Dopo le due vittorie al Madison Squadre Garden, New York espugna Philadelphia vincendo 108-94 e portandosi sul 3-0 nella serie. Nonostante l’assenza pesante di OG Anunoby, uno dei migliori giocatori arancioblú in questa postseason, i Knicks dimostrano una resilienza d’acciaio, guidati da un Jalen Brunson in versione MVP che continua a riscrivere i libri dei record NBA.
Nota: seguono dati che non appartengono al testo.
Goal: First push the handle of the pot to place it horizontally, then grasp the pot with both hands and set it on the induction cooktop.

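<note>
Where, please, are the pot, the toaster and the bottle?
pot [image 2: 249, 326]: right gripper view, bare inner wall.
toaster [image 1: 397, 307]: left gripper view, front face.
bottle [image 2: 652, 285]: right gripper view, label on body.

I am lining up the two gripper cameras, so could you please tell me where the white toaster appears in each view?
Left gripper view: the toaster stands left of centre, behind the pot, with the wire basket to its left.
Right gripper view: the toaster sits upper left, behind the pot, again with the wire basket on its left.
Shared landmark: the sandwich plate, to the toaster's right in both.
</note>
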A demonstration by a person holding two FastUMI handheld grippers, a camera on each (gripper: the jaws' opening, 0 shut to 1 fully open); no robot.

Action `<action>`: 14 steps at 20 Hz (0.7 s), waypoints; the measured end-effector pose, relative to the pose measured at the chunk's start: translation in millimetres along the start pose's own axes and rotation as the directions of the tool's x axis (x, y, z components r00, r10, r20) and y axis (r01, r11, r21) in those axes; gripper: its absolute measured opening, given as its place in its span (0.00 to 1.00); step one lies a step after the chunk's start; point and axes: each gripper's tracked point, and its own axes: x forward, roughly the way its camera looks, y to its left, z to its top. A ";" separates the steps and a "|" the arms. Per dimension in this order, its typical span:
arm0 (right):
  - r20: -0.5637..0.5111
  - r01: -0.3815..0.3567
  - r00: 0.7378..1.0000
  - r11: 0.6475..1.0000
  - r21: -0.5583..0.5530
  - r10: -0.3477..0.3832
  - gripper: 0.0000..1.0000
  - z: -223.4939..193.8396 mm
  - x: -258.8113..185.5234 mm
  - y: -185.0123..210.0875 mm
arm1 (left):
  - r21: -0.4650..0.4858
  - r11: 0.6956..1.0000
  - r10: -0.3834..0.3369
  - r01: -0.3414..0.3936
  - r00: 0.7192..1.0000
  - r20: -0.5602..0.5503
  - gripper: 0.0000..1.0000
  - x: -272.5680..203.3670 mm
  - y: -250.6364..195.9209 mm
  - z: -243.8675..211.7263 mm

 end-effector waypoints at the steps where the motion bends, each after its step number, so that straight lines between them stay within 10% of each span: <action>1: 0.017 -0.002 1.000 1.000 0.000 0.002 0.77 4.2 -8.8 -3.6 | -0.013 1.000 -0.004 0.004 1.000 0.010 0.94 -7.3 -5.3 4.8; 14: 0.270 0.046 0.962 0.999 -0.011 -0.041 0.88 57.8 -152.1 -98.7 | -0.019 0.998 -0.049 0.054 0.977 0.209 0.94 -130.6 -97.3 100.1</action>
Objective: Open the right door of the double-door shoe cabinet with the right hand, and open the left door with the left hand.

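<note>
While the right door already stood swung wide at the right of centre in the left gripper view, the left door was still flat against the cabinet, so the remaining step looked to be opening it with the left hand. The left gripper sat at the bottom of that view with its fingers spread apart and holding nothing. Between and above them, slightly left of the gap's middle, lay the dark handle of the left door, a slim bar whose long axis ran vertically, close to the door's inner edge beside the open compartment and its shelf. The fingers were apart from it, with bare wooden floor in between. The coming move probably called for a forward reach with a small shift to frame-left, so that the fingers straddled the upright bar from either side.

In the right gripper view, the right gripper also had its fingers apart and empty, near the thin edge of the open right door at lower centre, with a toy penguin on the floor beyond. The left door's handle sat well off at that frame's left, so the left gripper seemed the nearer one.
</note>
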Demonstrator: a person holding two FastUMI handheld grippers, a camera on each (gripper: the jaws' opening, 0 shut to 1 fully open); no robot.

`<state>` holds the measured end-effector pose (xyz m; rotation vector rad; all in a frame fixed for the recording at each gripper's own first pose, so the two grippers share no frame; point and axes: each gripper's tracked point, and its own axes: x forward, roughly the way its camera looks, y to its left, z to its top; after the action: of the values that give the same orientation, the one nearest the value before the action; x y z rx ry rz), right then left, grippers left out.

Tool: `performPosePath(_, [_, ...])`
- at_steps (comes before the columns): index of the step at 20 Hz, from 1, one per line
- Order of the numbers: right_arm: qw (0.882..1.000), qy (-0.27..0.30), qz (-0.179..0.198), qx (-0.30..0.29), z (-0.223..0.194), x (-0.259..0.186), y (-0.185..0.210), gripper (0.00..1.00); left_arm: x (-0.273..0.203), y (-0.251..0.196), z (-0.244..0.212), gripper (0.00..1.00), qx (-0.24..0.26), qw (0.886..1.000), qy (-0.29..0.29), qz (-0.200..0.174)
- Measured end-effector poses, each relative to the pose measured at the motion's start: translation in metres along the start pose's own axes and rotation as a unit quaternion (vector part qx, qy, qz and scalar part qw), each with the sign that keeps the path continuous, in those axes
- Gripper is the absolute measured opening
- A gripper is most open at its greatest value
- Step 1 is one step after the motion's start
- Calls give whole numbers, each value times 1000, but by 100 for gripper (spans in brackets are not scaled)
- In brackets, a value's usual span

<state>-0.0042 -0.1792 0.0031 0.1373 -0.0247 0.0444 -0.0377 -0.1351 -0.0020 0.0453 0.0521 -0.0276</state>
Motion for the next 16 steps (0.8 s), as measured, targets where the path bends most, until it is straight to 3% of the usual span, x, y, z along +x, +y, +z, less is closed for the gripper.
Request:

Il protagonista assoluto della serata è stato ancora una volta Jalen Brunson, autore di 33 punti, 5 rimbalzi e 9 assist. Con questa prestazione, il playmaker dei Knicks ha raggiunto un traguardo statistico che lo proietta nell’Olimpo del basket: Brunson è ora alla 51esima partita consecutiva nei Playoff con almeno 15 punti a referto.
Brunson fa la storia
Questa incredibile regolarità lo colloca al 3° posto all-time nella storia NBA per le strisce più lunghe di questo tipo all’inizio della carriera con una singola franchigia, dietro solo a due icone assolute: Michael Jordan, 179 (!) partite consecutive con i Chicago Bulls e Kareem Abdul-Jabbar, 57 con i Milwaukee Bucks.
Brunson ha superato in questa speciale classifica una leggenda come Hakeem Olajuwon (fermatosi a 50) e si conferma il motore inarrestabile di una squadra che non accenna a rallentare. Inoltre, Brunson ha segnato 1.509 punti nelle sue prime 51 partite di playoff con i Knicks, una cifra superata solo da Jordan, Elgin Baylor, Jerry West e Allen Iverson. Da quando è sbarcato ai Knicks, JB continua sempre di più consacrarsi tra i giocatori più incisivi nella storia dei Playoffs.
La solidità dei Knicks
La vittoria di Gara 3 assume un valore ancora più profondo se si considera l’emergenza infortuni che ha colpito il roster di coach Mike Brown. Poco prima della palla a due, è arrivata la conferma ufficiale dell’assenza di OG Anunoby, fermato da uno stiramento al bicipite femorale destro rimediato nel finale di Gara 2.
L’assenza di OG, considerato l’equilibratore difensivo fondamentale per i Knicks e ultimamente anche una delle principali soluzioni offensive, sembrava poter spianare la strada alla rimonta dei 76ers. Invece, la squadra ha risposto con uno sforzo collettivo impressionante: molto bene in particolare Mikal Bridges (23 punti con il 57/50/100 al tiro) e Landry Shamet (15 punti in 26 minuti con 83/67/75 al tiro). Queste due prestazioni in particolare hanno sopperito in entrambe le fasi di gioco all’assenza dell’ala ex Toronto Raptors e anche alla prestazione leggermente sotto tono di Karl-Anthony Towns.
La profondità senza dubbio resta uno dei punti forti di questi Knicks, in grado di vantare un ipotetico quintetto di riserva composto da José Alvarado, Miles McBride, Jordan Clarkson, Jeremy Sochan e Mitchell Robinson, con Landry Shamet, Momo Diawara e Tyler Kolek.
I Knicks si confermano la miglior squadra della lega per Net Rating nel quarto periodo (+11.6), riuscendo a chiudere i conti con una freddezza glaciale nel finale. Tra l’altro sono l’unica franchigia ad aver superato il primo turno in tutte le ultime quattro stagioni, sintomo di un percorso di miglioramento costante che tutto l’ambiente si augura possa finire con la vittoria di un anello che manca da troppi tempo in una città così importante, con una delle tifoserie più intense e passionali dell’NBA.
Verso le Conference Finals
Con un vantaggio di 3-0, i Knicks hanno ora la possibilità di chiudere la pratica in Gara 4 e guardare con fiducia alle finali di Conference, sperando nel frattempo di recuperare pedine fondamentali come Anunoby per il prosieguo della corsa al titolo. Le qualità del roster non sono mai state in dubbio, ma finalmente New York sembra aver trovato la quadra generale per finalmente far funzionare la squadra al massimo delle proprie capacità.
Necessario però non mollare la prima, poiché Philly ha già dimostrato contro Boston che bisogna stare sul pezzo ogni singola partita per evitare rimonte inaspettate.